BRIEF
Below are the records; collect from them each line containing the string "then".

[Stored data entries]

------------------------------

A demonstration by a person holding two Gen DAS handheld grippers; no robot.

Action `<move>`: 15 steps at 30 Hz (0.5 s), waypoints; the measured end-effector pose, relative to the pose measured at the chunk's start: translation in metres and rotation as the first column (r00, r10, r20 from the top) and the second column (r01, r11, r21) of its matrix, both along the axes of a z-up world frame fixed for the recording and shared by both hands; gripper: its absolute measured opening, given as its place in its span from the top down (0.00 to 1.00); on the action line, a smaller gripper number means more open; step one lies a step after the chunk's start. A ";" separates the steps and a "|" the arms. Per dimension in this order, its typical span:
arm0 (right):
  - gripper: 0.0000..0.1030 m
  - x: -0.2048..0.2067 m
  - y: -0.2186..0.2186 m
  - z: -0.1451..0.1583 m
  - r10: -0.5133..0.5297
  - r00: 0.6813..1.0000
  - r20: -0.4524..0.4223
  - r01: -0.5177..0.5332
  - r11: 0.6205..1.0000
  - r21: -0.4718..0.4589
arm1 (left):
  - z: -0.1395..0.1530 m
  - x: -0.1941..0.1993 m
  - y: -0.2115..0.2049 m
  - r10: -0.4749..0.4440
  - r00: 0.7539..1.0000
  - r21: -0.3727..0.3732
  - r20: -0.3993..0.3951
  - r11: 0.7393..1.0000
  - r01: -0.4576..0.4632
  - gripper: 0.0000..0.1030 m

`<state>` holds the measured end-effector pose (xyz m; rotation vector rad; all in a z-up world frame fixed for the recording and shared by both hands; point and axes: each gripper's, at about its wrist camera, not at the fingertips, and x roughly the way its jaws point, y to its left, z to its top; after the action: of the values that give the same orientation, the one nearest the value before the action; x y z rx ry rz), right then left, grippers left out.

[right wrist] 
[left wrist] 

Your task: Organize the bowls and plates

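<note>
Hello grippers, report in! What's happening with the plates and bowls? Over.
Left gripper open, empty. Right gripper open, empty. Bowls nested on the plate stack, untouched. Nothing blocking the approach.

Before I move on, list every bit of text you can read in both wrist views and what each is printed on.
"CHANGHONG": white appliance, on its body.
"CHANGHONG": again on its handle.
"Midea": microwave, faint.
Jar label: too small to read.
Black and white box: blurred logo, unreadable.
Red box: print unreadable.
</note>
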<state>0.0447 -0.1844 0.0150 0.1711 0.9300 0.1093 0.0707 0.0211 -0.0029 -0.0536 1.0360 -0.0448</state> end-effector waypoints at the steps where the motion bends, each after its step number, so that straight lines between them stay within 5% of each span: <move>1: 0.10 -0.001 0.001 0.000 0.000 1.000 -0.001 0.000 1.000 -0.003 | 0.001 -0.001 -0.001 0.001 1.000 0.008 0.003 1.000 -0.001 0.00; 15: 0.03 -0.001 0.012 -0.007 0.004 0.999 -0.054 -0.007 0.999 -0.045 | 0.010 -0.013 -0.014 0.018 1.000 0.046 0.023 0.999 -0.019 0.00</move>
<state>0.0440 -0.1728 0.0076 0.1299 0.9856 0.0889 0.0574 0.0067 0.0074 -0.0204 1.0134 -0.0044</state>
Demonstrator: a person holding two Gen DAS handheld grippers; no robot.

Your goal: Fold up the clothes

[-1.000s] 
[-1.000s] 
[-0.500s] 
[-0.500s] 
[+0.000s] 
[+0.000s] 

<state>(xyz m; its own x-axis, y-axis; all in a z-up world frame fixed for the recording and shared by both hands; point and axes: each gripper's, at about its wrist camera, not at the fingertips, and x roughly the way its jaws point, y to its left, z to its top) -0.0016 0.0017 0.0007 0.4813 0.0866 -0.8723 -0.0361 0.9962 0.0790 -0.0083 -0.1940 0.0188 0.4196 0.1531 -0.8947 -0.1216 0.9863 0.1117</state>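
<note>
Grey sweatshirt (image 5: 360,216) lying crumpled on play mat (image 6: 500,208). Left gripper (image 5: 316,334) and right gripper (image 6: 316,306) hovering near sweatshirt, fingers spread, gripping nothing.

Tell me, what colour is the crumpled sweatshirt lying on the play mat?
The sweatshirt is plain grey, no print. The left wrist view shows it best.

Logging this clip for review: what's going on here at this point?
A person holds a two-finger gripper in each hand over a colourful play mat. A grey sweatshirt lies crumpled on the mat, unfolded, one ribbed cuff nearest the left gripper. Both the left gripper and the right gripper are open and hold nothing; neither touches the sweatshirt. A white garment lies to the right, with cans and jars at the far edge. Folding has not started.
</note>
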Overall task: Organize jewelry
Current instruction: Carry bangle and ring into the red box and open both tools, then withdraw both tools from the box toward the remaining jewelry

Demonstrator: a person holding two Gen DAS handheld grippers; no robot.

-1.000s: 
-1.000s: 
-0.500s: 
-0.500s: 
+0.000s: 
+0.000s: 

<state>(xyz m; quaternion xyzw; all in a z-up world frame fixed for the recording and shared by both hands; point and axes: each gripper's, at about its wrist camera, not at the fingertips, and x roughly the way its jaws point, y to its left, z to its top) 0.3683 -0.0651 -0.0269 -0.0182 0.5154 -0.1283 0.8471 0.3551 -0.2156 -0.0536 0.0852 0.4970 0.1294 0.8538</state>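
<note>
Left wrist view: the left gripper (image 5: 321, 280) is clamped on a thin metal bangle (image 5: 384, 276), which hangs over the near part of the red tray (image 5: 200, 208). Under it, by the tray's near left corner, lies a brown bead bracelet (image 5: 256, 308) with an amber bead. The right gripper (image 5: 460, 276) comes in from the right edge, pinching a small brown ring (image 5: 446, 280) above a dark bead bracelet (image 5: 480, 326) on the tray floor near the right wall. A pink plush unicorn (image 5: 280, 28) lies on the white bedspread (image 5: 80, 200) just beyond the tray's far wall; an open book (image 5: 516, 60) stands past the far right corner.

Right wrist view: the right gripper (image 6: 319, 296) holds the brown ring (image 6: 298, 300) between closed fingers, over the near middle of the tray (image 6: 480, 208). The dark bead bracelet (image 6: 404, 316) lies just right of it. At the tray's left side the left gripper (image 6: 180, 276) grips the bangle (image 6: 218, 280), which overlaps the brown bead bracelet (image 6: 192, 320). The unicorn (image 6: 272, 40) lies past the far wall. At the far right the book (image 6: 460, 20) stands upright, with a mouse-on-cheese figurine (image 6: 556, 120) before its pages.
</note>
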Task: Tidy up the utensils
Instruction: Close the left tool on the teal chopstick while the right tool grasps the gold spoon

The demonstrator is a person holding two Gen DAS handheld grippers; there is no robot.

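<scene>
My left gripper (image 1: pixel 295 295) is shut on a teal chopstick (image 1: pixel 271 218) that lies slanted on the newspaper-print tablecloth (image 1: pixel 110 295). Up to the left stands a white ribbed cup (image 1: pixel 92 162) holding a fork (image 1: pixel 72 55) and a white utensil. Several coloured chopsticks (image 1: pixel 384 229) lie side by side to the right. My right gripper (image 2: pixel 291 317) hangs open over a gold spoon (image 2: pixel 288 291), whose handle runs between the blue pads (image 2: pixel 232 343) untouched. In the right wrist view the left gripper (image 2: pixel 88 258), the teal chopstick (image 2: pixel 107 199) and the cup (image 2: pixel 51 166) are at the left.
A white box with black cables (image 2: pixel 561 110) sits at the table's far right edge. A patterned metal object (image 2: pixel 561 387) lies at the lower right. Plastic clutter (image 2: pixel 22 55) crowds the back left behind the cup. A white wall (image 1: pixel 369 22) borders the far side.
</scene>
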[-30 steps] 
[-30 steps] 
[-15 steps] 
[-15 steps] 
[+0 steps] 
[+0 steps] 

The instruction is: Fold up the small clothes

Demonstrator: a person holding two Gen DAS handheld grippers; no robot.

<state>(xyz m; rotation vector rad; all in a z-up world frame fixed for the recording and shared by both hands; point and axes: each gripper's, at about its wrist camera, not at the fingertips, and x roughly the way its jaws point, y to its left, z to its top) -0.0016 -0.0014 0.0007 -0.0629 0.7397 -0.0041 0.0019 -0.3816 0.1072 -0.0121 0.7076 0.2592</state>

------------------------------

WRITTEN RESPONSE
`<state>` holds the measured end-effector pose (xyz m; rotation vector rad; all in a z-up world frame fixed for the recording and shared by both hands; point and axes: each gripper's, at about its wrist camera, not at the fingertips, and x roughly the way its jaws point, y to its left, z to its top; after the action: of the values that give the same orientation, the one nearest the value before the action; x y z rx ry rz), right then left, grippers left out.
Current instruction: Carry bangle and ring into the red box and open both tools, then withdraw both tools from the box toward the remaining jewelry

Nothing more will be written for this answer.